Auch während einiger Vertretungsstunden werden mithilfe internationaler Kooperativen Unterrichtsinhalte sinnvoll ergänzt.

Die Inhalte der aktuellen Kampagne können wir hier bereits veröffentlichen. Weitere Informationen mit Bild- und Tonmaterial zu einzelnen Aktionen mit internationaler Beteiligung finden Sie auch auf unserer englischsprachigen Seite .

Mittwoch, 12. Dezember 2018

"We light up the world": Weihnachten in aller Welt



BNE- Modul:
Ökonomie
Ökologie
Global
Soziales
Projekt:




Beteiligung: Schüler der Klassen 7 an der Städtischen Realschule Sundern.
Schüler und Schülerinnen an der/dem
St. Alberts Secondary Higher School, Kerala, Indien
Ägnas School, Orust, Schweden
Hawkesdale School, Australien
Elementary School Balatonboglar, Ungarn
International Community School, Abidjan, Elfenbeinküste
Technischen Gynasium Nr. 191, Kiev, Ukraine
St. Molaga's School, Balbriggan, Irland
Collège Petit Manoir, Martinique

sowie Lehrerinnen und Lehrer aus
Argentinien, Trinidad/Tobago, den USA, den Vereinigten Arabischen Emiraten und Russlands

Initiator: Städtische Realschule Sundern


Jedes Jahr im Dezember treffen sich die Schülerinnen und Schüler unterschiedlicher Kulturen und unterschiedlichen Alters mit ihren Lehrerinnen und Lehrern um zu zeigen, wie in den jeweiligen Ländern Weihnachten gefeiert wird. Dazu gehört nicht nur das Weihnachtsfest als solches. Auch die Vorweihnachtszeit und die Zeit nach Weihnachten sind immer wieder Bestandteil der Powerpoint- Präsentationen, der Gesangsdarbietungen und Tänze. Auch einzelne Lehrer aus dem Ausland lassen es sich nicht nehmen und stehen sehr früh auf, um landesspezifische Bräuche vorzustellen.
Das kann eine besondere Garderobe in dieser Zeit oder auch eine spezielle Speise sein.

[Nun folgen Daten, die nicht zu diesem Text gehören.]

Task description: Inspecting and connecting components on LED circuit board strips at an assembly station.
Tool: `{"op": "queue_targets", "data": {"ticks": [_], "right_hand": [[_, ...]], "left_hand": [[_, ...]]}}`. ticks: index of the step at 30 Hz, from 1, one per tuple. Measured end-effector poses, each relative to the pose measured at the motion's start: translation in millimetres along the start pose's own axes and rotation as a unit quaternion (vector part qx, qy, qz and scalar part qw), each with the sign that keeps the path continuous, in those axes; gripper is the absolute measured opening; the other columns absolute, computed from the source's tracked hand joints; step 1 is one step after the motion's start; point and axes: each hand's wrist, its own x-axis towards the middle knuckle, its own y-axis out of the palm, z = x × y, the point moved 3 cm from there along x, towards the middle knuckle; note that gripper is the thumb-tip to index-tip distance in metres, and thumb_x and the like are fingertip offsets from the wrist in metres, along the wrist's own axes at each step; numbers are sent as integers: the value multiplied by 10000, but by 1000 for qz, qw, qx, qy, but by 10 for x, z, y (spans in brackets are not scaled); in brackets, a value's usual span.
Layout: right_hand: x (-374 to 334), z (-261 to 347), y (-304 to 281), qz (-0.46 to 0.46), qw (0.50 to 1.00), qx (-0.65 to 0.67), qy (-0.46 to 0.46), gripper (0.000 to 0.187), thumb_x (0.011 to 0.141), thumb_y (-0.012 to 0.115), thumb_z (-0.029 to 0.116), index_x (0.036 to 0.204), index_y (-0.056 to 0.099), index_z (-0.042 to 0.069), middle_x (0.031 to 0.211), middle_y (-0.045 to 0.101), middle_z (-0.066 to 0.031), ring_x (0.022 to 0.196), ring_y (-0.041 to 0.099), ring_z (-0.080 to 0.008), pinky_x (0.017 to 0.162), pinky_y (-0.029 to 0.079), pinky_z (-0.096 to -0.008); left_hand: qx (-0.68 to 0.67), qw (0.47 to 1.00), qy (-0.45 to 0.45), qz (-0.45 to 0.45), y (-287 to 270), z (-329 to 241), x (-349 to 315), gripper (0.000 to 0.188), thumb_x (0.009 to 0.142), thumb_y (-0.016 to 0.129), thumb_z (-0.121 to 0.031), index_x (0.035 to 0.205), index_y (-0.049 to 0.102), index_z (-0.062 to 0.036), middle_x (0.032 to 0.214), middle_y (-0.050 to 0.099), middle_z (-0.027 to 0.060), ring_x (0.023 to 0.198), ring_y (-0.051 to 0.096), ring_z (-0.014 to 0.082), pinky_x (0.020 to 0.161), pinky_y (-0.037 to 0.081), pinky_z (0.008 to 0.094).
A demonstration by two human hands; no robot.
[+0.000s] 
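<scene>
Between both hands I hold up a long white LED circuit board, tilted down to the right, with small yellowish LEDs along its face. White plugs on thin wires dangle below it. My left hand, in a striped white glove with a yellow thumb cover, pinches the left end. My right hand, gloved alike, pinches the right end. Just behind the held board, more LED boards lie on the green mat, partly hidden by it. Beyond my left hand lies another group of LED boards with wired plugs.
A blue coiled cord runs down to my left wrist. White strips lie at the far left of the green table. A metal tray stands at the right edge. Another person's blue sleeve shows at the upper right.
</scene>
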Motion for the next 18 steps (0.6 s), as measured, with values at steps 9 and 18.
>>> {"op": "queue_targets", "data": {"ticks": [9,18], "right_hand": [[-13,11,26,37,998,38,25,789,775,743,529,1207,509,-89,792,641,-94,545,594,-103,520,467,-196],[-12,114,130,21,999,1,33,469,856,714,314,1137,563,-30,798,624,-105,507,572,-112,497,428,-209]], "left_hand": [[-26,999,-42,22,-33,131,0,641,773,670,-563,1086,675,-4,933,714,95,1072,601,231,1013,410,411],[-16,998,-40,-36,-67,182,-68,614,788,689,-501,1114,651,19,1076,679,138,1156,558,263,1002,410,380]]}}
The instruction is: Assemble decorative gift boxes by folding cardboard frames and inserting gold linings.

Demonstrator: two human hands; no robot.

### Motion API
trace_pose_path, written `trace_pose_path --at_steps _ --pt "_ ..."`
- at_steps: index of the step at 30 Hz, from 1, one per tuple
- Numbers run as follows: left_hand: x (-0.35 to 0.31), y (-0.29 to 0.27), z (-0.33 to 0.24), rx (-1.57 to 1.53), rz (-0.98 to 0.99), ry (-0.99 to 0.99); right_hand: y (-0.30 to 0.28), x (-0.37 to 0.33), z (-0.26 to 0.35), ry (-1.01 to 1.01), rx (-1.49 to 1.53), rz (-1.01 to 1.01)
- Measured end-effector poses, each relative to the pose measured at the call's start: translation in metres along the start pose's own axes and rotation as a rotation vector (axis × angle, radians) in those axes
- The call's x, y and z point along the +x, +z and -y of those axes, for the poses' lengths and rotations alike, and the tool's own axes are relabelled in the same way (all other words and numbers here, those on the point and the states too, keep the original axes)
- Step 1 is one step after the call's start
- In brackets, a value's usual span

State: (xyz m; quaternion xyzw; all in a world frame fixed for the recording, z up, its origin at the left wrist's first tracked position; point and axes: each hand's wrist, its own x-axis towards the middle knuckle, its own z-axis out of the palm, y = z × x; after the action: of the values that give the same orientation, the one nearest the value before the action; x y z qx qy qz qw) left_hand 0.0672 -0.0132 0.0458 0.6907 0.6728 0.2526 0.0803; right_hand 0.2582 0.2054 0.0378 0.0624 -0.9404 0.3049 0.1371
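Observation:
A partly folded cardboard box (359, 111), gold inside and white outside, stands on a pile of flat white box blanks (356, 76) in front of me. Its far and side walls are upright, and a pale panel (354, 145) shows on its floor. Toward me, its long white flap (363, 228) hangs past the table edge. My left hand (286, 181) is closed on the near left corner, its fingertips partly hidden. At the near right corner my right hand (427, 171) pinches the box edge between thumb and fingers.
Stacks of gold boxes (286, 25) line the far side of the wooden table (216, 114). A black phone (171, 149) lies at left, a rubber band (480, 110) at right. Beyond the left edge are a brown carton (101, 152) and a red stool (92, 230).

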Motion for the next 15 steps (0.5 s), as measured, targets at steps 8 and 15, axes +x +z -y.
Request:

Am Ende der Veranstaltung singen alle zusammen das Lied "Silent Night - Holy Night" in Englisch als Global Choir, dirigiert von der Musiklehrerin oder dem Musiklehrer einer der teilnehmenden Schulen und mit Unterstützung eines Schulchores.

Nicht unerwähnt bleiben soll die Tatsache, dass auch immer wieder Klassen, Kleingruppen und einzelne Lehrpersonen dieser Veranstaltung beiwohnen und Fragen stellen, deren Teilnehmer nicht christlichen Glaubens sind. Sie möchten den christlichen Glauben näher kennen lernen.

So lernen die Schülerinnen und Schüler die Andersartigkeit und die Gemeinsamkeiten der Kulturen im geschlossenen Raum der Schule kennen. Wir hoffen, dass sie dann genauso offen mit den anderen Kulturen in unserer eigenen Stadt umzugehen lernen und wir als Schule somit einen guten Beitrag zur Völkerverständigung geleistet haben.